Assigned task: Could you work out the number of lines in the listing that include the word "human" and reply with that figure alone?

Exercise data:
......
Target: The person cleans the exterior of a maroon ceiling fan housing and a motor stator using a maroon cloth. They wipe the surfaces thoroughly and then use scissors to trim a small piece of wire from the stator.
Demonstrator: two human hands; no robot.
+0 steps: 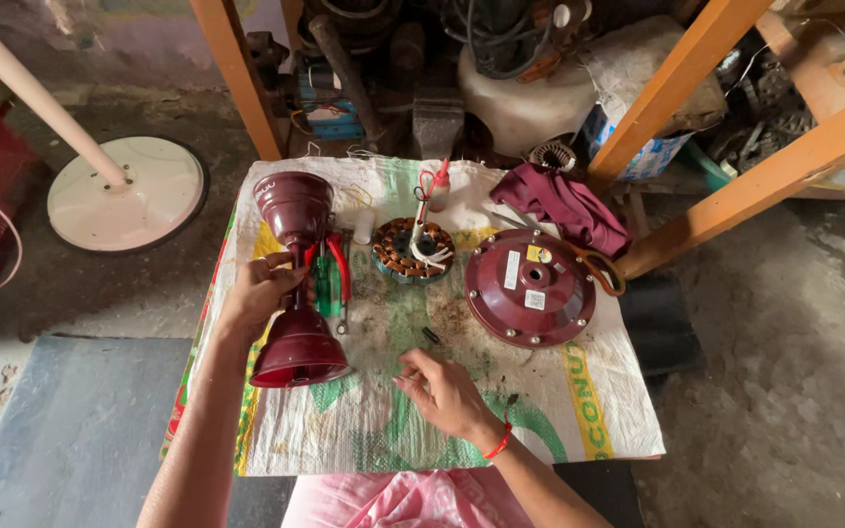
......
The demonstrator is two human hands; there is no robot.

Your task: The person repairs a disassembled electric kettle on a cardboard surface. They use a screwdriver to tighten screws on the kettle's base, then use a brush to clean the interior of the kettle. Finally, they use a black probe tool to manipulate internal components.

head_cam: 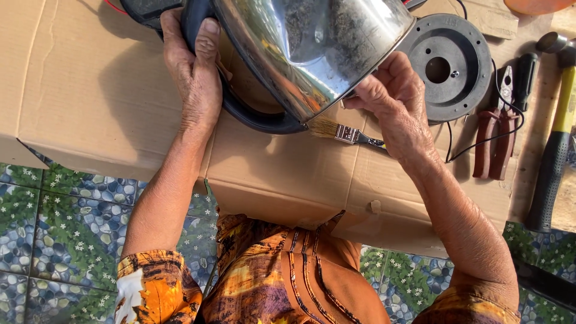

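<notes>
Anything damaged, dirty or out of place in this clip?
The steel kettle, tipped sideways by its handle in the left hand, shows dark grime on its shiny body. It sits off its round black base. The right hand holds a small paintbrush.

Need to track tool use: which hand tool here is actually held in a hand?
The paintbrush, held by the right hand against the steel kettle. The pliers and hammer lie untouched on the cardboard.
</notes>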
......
Output of the exercise: 2